> [Dataset records]
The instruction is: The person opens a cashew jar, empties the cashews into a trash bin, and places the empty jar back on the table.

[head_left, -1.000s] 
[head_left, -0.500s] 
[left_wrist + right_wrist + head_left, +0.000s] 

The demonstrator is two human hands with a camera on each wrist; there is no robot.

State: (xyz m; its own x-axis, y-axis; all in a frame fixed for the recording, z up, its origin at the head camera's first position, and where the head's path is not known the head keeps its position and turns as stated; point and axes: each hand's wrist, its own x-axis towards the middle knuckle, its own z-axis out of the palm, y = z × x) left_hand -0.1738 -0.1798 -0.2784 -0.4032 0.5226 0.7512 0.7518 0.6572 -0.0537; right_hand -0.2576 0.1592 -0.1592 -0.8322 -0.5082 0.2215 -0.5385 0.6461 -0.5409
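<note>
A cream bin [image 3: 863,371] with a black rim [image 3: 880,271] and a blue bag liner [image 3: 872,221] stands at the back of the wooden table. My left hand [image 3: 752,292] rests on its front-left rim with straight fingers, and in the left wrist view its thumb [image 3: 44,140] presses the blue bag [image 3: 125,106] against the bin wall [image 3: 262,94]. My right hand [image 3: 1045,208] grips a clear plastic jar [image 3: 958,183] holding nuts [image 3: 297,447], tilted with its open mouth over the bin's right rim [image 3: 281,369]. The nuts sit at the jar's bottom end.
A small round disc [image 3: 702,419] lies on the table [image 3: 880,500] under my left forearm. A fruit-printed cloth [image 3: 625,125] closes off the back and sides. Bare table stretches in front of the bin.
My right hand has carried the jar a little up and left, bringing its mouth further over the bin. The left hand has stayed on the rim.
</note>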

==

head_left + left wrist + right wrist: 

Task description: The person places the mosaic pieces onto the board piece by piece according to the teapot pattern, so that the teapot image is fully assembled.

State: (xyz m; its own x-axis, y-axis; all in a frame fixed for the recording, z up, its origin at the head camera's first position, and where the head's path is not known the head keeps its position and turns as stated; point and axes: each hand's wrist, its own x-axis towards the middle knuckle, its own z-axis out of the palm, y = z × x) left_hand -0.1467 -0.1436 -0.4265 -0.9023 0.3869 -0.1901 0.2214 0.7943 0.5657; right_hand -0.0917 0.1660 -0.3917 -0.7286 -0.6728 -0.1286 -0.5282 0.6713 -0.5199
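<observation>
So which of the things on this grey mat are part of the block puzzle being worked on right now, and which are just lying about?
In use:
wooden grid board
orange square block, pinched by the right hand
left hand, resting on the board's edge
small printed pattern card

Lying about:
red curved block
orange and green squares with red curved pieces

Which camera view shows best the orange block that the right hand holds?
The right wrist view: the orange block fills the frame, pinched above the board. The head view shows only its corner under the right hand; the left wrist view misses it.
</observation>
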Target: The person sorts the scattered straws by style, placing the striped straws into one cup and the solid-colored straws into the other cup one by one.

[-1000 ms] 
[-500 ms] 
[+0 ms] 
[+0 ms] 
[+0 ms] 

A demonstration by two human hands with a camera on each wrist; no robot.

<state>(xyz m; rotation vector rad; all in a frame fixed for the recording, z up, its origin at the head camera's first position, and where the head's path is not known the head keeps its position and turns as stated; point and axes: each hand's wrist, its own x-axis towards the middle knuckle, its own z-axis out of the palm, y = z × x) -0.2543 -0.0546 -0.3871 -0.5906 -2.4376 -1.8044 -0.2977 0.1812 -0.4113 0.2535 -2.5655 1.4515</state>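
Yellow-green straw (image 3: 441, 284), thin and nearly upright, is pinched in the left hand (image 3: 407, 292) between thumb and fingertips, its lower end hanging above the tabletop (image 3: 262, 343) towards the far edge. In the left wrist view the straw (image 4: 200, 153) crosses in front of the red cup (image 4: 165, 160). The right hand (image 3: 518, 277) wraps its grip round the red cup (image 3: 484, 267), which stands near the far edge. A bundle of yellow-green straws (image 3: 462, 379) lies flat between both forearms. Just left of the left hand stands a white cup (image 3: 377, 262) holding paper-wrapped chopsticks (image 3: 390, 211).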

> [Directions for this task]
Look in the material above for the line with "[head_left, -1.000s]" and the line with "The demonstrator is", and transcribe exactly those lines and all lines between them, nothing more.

> [Result below]
[head_left, -1.000s] 
[head_left, -0.500s] 
[left_wrist + right_wrist + head_left, +0.000s] 

The demonstrator is two human hands with a camera on each wrist; there is no robot.

This exercise has now been completed.